Evet tabii ki. Ben insanları, kadınlar, erkekler diye böyle çok katı sınırlarla ikiye bölen biri olmak istemiyorum. Çünkü biz bir arada bir şeyler paylaşarak yürürsek, o yol çok daha güzel olacak. Ama kadın maalesef bu yolu erkeğiyle yürüyemedi. Milyonlarca öteden gelen bir tarihimiz var. Tabii ki çok ezildi kadın. Bir de bu öyle bir ezilme ki... Ben tarih okumayı çok severim. Bundan milyonlarca yıl önce dünyanın ilk kurulduğu zamanlar kadın ve erkek zaten eşit değildi. Yani tabiat da bizi eşitlememiş, erkeği daha güçlü kılmış. O günkü şartlarla daha kolay mücadele edebilen, daha kolay kendini koruyabilen, vücudu, bedeni bizden çok daha güçlü bir erkek var. Yine o eski tarihlerde kadın şimdiki gibi değil, daha küçük yani şimdi fena değil cüssemiz. Eskiden kadınlar çok daha küçük varlıklar olduğundan o zamanki şartlarla mücadele edecek gücü yok, kabiliyeti yok. Biz milyonlarca yıl önce o yoldan çıkıp buraya gelmişiz ve düşünüyorum, bizim insan olduğumuzu bile keşfedip, "bizim de erkeklerden hiçbir farkımız yok, bizim de hakkımız var, bizim de bir sürü yeteneklerimiz, becerilerimiz var" diyebilmemiz, bütün dünyada hadi hadi en çok 100 yıldır mümkün oldu. Milyonlarca yılın içinde 100 yıl ne demek, yani 24 saatte 1 dakika gibi bir şey bu. O nedenle ben 100 yılda çok mesafe aldığımızı düşünüyorum. Tabii kadın bu yolda çok acı çekti ve maalesef hala acı çekmeye devam ediyor. Artık teknoloji çağında kadınla erkek arasında gerçekten üretmede, çalışmada, hayata katkı sunmada hiçbir fark kalmadı ama buna rağmen kadın toplumda ezilmeye, haksızlığa uğramaya devam ediyor. İşte dün yeni bir örneği, Samsun'daki olay. Yani insanın içini burkuyor, çok üzüldüm. Kadını dinlemeyi, onu anlamayı da daha çok seviyorum ve kadının hikayesi her zaman hayatın hikayesidir.

"Dizilerdeki şiddet sahnelerini kınayalım. Başka türlü beyinlerimizde bu kod değişmeyecek"
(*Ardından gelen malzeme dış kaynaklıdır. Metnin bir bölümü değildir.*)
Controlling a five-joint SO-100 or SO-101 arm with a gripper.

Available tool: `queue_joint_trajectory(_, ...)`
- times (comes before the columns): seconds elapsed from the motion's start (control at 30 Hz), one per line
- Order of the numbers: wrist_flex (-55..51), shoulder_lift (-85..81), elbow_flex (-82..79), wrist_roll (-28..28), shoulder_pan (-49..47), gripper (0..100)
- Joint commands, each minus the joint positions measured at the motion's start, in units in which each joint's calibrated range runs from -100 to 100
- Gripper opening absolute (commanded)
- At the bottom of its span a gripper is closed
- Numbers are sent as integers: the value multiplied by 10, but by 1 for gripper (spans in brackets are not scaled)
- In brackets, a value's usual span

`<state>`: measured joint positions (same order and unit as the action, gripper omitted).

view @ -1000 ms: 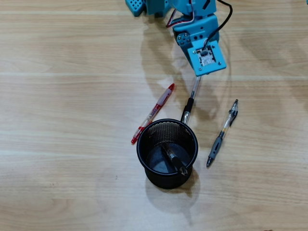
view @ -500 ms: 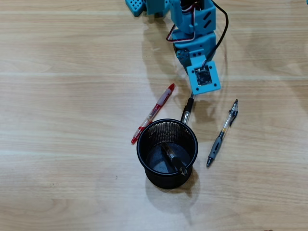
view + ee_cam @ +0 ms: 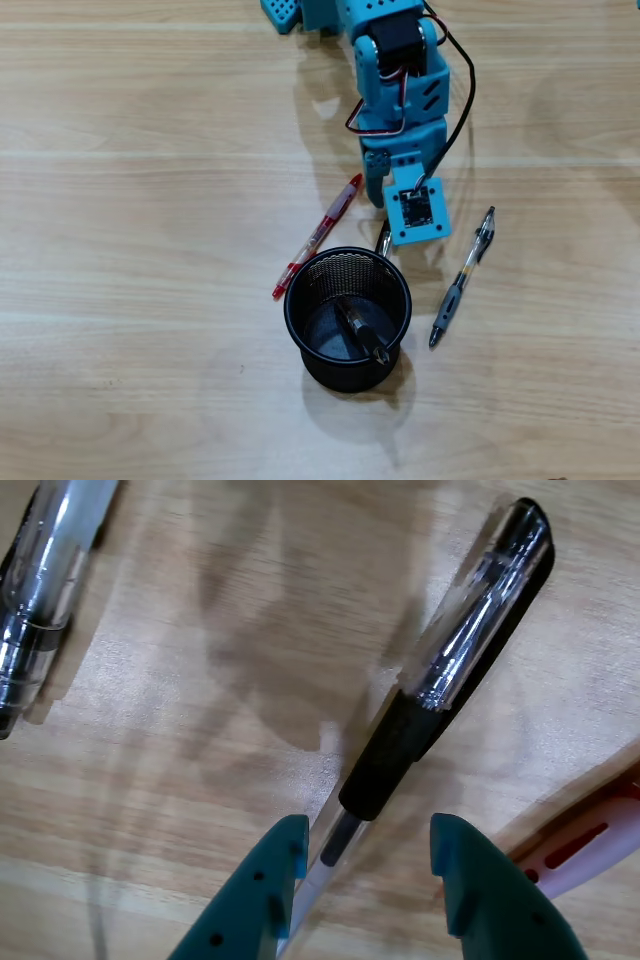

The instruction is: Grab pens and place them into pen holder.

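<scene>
The clear pen (image 3: 440,680) was straddled by the spread hand (image 3: 368,852); off-centre toward one finger, it could be rolled away at closing.

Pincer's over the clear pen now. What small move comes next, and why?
Probably lower a little further, then close. In the wrist view the open pincer straddles the clear pen, whose barrel runs between the two fingers but near one of them, and it lies flat on the table, so nothing is gripped yet.
</scene>
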<state>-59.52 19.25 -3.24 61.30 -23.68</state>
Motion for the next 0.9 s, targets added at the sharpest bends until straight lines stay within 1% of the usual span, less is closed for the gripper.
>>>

Kadına yönelik şiddet hikayeleri de bu acılarla her geçen gün artıyor. Dün akşam bunun en acı örneği Samsun'da yaşandı söylediğiniz gibi. Tabii duymadıklarımız, basına yansımayanlar var. Diziler aslında en yalın haliyle bu acıları da yansıtmanın peşinde. Aşırıya kaçıldığını görüyoruz kimi zaman. Dizilerde ve filmlerde "şiddet sahnelerini" göstermenin bir sınırı olmalı mıdır? Danışmanlığını yaptığınız dizilerde kırmızı çizginiz bu konuda nedir?
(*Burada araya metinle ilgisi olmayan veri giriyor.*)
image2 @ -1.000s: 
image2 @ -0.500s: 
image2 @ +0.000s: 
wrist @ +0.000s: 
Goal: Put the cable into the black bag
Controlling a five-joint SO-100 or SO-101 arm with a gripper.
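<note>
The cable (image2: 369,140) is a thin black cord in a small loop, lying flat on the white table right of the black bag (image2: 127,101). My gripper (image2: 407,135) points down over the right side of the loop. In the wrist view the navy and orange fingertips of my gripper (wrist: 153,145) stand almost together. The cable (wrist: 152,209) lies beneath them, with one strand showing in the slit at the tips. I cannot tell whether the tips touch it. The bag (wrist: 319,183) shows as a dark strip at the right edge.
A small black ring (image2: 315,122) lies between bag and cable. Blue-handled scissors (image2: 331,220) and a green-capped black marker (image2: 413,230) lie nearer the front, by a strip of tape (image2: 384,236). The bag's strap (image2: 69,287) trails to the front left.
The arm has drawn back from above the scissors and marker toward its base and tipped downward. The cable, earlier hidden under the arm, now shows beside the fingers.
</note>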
Benim danışmanlığını yaptığım dizilerde zaman zaman şiddeti çok sınırlı biçimde gösteriyoruz. Ama burada olabildiği kadar o sahneleri hep gölgelemeye çalışıyoruz. Çok kısa tutuyoruz sahneleri, adam elini kaldırıyorsa vurduğunu göstermiyoruz. Yani böyle ciddi bir şiddet sahnesinin, televizyonlardan izlenmesini doğru bulmuyorum. Niye çünkü normalize ediyor. İnsan bir şeyleri gördükçe, bundan daha doğal bir şey yokmuş gibi zannedebilir. Yıllarca sadece bizde değil tüm dünyada şiddet içerikli filmler çok fazla çekildi ve şiddet çok fazla yansıtıldı izleyiciye. Bu anlamda çok dikkatli olmalıyız, diye düşünüyorum. Eğer bir şiddet sahnesi gösteriyorsak da hemen arkasından bunun altını doldurmalıyız. Bu şiddetin insanlara nelere mal olduğunu mutlaka seyirciye aktarmalıyız. Yani bir şiddet sahnesini gösterip geçmeyi, toplum için hastalık görüyorum. Bunu çağrıştırmayalım, şiddet sahnelerini kınayalım. Başka türlü beyinlerimizde bu kod değişmeyecek.

"100 yıl sonra kadın hakimiyetinde bir dünya görüyorum"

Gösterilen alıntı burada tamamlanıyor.